SEMARANG (jatengtoday.com) – Jawa Tengah masih memiliki PR cukup banyak terkait isu minoritas dan kelompok rentan. Pelanggaran terhadap kemerdekaan beragama dan berkeyakinan terus saja ada. Bahkan negara seolah-olah abai.
“Jateng provinsi toleran atau Indonesia negara toleran, sebenarnya hanya jargon-jargon politik!” kritik Direktur Lembaga Bantuan Hukum (LBH) Semarang, Zainal Arifin di Gedung Monod Diephuis & Co, Kamis (19/12/2019).
Berdasarkan Catatan Akhir Tahun 2019 yang diterbitkan YLBHI–LBH Semarang, masih banyak persoalan yang berkaitan dengan keagamaan.
Dia mencontohkan dengan permasalahan yang dialami Jemaat Gereja Injil Tanah Jawa di Desa Dermolo, Kembang Jepara.

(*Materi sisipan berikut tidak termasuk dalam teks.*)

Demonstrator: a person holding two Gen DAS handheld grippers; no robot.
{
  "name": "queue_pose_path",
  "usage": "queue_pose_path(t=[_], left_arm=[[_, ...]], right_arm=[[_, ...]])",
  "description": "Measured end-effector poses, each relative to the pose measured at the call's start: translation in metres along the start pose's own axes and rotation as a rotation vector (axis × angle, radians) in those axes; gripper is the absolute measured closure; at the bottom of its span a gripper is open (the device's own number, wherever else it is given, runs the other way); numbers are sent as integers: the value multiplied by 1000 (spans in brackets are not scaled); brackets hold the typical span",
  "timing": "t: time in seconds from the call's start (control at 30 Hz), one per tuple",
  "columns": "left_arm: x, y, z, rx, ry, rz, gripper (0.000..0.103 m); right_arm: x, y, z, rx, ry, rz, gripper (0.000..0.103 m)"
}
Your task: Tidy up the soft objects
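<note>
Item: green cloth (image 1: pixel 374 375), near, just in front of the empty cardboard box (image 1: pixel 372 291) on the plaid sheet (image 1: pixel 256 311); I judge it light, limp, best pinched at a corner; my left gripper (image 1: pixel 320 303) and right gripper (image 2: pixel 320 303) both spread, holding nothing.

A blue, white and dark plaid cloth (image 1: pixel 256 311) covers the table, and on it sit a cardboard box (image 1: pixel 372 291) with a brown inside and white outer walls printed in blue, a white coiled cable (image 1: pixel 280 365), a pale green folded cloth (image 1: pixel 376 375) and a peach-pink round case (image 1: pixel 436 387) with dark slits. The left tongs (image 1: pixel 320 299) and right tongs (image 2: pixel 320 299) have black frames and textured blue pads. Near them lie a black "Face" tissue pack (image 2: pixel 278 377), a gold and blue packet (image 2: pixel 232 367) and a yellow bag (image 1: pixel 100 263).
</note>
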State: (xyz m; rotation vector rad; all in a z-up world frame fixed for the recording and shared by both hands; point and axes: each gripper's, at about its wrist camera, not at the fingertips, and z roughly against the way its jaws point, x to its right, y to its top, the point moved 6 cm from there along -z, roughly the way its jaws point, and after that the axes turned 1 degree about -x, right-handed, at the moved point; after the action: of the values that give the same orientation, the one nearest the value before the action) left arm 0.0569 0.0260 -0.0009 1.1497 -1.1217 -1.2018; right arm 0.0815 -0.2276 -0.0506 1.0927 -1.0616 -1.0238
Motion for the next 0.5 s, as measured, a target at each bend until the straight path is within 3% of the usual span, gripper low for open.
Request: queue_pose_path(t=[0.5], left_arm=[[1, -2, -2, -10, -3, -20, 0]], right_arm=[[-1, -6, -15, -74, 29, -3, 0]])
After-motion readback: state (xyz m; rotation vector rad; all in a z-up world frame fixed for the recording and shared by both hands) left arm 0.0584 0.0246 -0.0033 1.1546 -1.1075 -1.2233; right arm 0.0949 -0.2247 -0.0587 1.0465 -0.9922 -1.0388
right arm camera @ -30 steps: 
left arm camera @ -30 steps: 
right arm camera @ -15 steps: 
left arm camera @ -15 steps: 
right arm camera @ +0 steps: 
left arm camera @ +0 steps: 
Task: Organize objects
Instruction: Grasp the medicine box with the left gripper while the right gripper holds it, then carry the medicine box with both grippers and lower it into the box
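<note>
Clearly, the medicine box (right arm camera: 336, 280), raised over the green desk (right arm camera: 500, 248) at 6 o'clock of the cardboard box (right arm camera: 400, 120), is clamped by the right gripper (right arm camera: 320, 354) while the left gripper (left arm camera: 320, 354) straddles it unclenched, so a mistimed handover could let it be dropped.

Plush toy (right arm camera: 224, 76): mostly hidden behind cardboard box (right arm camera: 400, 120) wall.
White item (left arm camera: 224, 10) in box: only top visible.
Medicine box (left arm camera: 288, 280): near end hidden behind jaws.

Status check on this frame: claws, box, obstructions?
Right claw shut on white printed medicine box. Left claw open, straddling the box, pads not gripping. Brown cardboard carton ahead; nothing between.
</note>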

Sejak 2002 tidak bisa mengakses gerejanya sendiri meskipun telah memiliki izin. Pemkab Jepara justru mengakomodir keinginan ormas intoleran.
Kasus serupa juga terjadi di Kota Semarang. Jemaat Gereja Baptis Indonesia Tlogosari tak kunjung bisa mendirikan tempat ibadah sejak 1998 silam. Bahkan hingga sekarang masih mengalami intimidasi, perusakan, hingga ancaman kekerasan.
Ada pula kasus di Banjarnegara. Bupati setempat justru mengeluarkan surat peringatan kepada DPD Jemaat Ahmadiyah untuk menghentikan kegiatan keagamaannya. Bahkan surat dikeluarkan hingga 3 kali.
Itu hanya beberapa, masih banyak yang lainnya. “Kami menilai, negara melalui alat kelengkapannya tidak serius dalam penegakan hak asasi manusia bagi umat beragama,” tegas Zainal.
Menurutnya, dengan tidak terselesaikannya kasus-kasus yang ada, maka bisa disimpulkan bahwa klaim toleran hanya sebatas jargon politik belaka.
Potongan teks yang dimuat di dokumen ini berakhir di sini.